Tikus berleher kuning (Apodemus flavicollis) adalah mamalia asli Eropa dan Asia Barat. Tikus ini telah lama tertukar dengan tikus pohon dan tidak diakui sebagai spesies independen hingga tahun 1894. Hewan pengerat ini dikenal karena bulu kuning di lehernya, dan telinga serta tubuhnya yang umumnya lebih besar.
Telinga berbentuk oval dan leher berbulu kuning merupakan ciri khas yang mengidentifikasi spesies ini, yang membuatnya relatif menonjol di hutan.
Dengan panjang tubuh sekitar 100 mm, tikus berleher kuning dapat dengan mudah memanjat pohon dan bahkan menghabiskan musim dingin di rumah-rumah selama musim dingin. Mereka sebagian besar ditemukan di daerah pegunungan di Eropa selatan, tetapi habitat mereka juga meluas ke Skandinavia dan beberapa bagian Inggris.

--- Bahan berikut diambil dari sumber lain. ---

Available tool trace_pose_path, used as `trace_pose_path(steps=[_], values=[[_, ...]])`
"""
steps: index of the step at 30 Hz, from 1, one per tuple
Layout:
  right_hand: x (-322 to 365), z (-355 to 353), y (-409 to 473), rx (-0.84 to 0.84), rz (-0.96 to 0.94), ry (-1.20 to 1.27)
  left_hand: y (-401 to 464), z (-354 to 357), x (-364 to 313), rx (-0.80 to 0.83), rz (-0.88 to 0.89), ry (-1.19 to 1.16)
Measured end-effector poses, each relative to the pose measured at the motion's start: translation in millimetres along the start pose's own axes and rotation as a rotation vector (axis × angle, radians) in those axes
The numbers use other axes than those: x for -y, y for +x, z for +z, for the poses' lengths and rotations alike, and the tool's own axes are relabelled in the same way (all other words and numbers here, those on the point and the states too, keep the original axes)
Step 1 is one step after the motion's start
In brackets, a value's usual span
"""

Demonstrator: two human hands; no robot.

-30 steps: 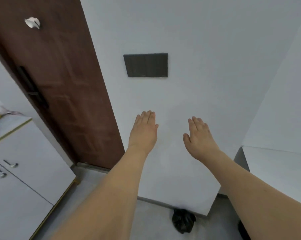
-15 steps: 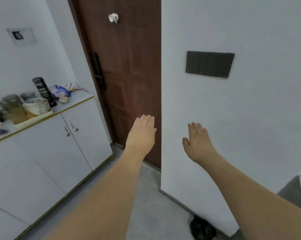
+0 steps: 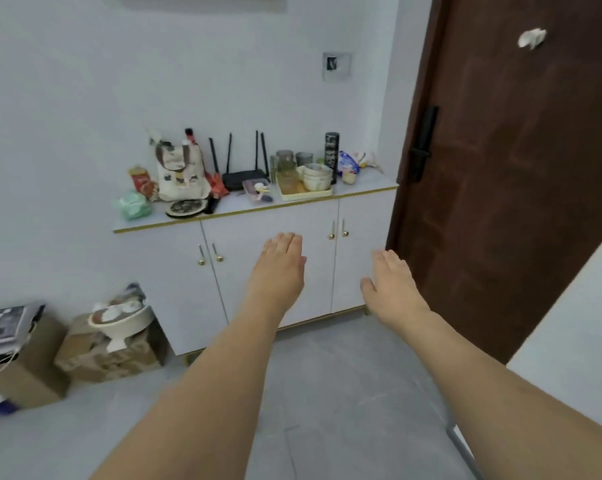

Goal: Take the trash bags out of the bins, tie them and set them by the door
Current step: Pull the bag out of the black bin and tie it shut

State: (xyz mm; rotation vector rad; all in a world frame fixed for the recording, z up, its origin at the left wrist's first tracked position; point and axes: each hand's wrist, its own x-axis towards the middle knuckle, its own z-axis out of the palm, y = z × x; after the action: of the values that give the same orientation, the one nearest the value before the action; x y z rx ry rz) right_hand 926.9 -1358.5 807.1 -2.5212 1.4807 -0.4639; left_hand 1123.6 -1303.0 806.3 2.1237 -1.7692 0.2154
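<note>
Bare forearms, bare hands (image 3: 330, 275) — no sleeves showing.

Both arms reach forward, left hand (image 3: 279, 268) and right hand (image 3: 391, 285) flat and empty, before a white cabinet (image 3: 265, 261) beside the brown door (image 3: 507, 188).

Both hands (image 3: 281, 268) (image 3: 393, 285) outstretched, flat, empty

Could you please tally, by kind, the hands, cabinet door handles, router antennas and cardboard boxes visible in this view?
Hands: 2, left hand and right hand
Handles: 4, from to
Antennas: 4, from to
Boxes: 2, and
Total: 12
</note>
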Motion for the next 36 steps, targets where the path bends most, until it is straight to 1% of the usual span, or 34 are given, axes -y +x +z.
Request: trace_pose_path(steps=[5, 7, 9, 11, 14, 16, 20, 23, 26, 28, 33, 36], values=[[133, 66, 25, 0.121, -0.086, 0.114, -43, -31, 153, -0.032, -0.128, 0.043], [173, 90, 32, 0.152, -0.104, 0.145, -57, -35, 206, -0.048, -0.16, 0.063], [203, 111, 39, 0.188, -0.114, 0.162, -65, -35, 245, -0.035, -0.201, 0.06], [223, 129, 47, 0.23, -0.116, 0.165, -67, -28, 269, 0.002, -0.212, 0.05], [238, 156, 67, 0.271, -0.069, 0.161, -59, -9, 296, 0.064, -0.191, 0.026], [243, 177, 85, 0.287, -0.042, 0.158, -51, 3, 315, 0.071, -0.201, 0.025], [258, 228, 118, 0.352, -0.018, 0.189, -45, 26, 364, 0.089, -0.282, 0.004], [268, 272, 129, 0.394, 0.067, 0.273, -48, 59, 411, 0.106, -0.37, -0.069], [276, 329, 137, 0.443, 0.16, 0.344, -63, 109, 449, 0.139, -0.515, -0.183], [276, 384, 141, 0.457, 0.219, 0.383, -78, 161, 472, 0.187, -0.599, -0.25], [245, 583, 126, 0.437, 0.419, 0.49, -144, 351, 534, 0.253, -0.892, -0.446], [213, 714, 93, 0.45, 0.592, 0.569, -206, 473, 561, 0.262, -1.003, -0.52]])
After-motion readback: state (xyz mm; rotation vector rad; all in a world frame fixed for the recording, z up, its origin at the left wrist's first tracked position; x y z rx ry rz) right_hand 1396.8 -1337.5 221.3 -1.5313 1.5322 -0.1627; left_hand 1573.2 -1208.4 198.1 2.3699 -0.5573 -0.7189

Tikus berleher kuning lebih menyukai hutan berdaun lebar yang sudah dewasa, terutama di tempat yang banyak terdapat pohon kacang seperti ek dan hazel. Tikus ini sering ditemukan di tepi pohon atau di semak-semak kecil, dan suka ditemukan di kebun buah dan perkebunan. Karakteristik ini menjadikan mereka anggota penting ekosistem, membantu menyebarkan benih.
Di habitatnya, tikus berleher kuning menyembunyikan makanan, seperti biji pohon ek dan hazel, yang membantu tanaman menyebar dan tumbuh subur seiring berjalannya waktu.
Tikus berleher kuning tidak berhibernasi, tetapi aktif sepanjang tahun dan sering berkumpul dengan individu lain untuk tetap hangat. Mereka ahli memanjat, bergerak bebas di antara pohon dan semak, dan menemukan habitat di gua-gua di pangkal pohon, lubang di batang pohon, batang pohon berlubang, dan sarang burung.
Saat tikus berleher kuning menyimpan makanan, mereka menggali sarang yang rumit di atas permukaan tanah dan waspada terhadap predator yang mendekat. Di beberapa tempat penyimpanan makanan, mereka menyimpan makanan di rongga-rongga di pohon, dan pohon-pohon ini berfungsi sebagai "tempat penyimpanan makanan" mereka untuk keadaan darurat. Ini menunjukkan kemampuan beradaptasi dan kecerdasan tikus berleher kuning.
Melalui strategi ini, tikus berleher kuning tidak hanya dapat secara efektif melindungi sumber makanannya, tetapi juga memanfaatkannya dengan benar saat dibutuhkan di masa mendatang.
Musim kawin berlangsung dari Februari hingga Oktober dengan interval yang sangat pendek. Tikus betina dapat kawin lagi sambil memberi makan anaknya, yang membuat tikus berleher kuning sangat mampu bereproduksi. Setiap kelahiran dapat melahirkan dua hingga sebelas anak, yang lahir di sarang yang terbuat dari bahan tanaman kering. Anak tikus mulai membuka mata setelah sekitar dua minggu dan disapih setelah sekitar delapan belas hari.
Tikus leher kuning dimangsa oleh banyak predator alami, termasuk burung hantu, rubah, dan cerpelai, dan mereka melompat untuk menghindari serangan. Perlu dicatat bahwa ketika ditangkap, ekor tikus leher kuning akan mudah putus karena kontraksi otot untuk menghindari kejaran predator.
Selain itu, tikus leher kuning memainkan peran ganda dalam menyebarkan penyakit, karena dapat membawa virus tetapi kebal terhadapnya. Mereka adalah salah satu inang alami virus Dobara, yang menyebabkan sindrom ginjal demam berdarah pada manusia.
Penelitian menunjukkan bahwa makhluk kecil ini tidak hanya menjadi bagian dari rantai makanan kecil dalam ekosistem, tetapi juga berpotensi menjadi pendorong penyebaran penyakit dalam skala besar.
Tikus berleher kuning umumnya terdistribusi dengan baik di habitat yang sesuai dan jumlahnya stabil. Menurut laporan, kepadatan populasi di Eropa Timur dapat mencapai seratus ekor per hektar. Persatuan Internasional untuk Konservasi Alam (IUCN) menilai tikus berleher kuning sebagai spesies yang "tidak terlalu mengkhawatirkan", yang berarti tidak ada ancaman khusus terhadap statusnya saat ini di alam.
Jadi, dapatkah tikus berleher kuning yang kecil dan indah ini sekali lagi menarik perhatian dan kepedulian kita yang mendalam tentang perlindungan lingkungan ekologis dan risiko penyebaran penyakit?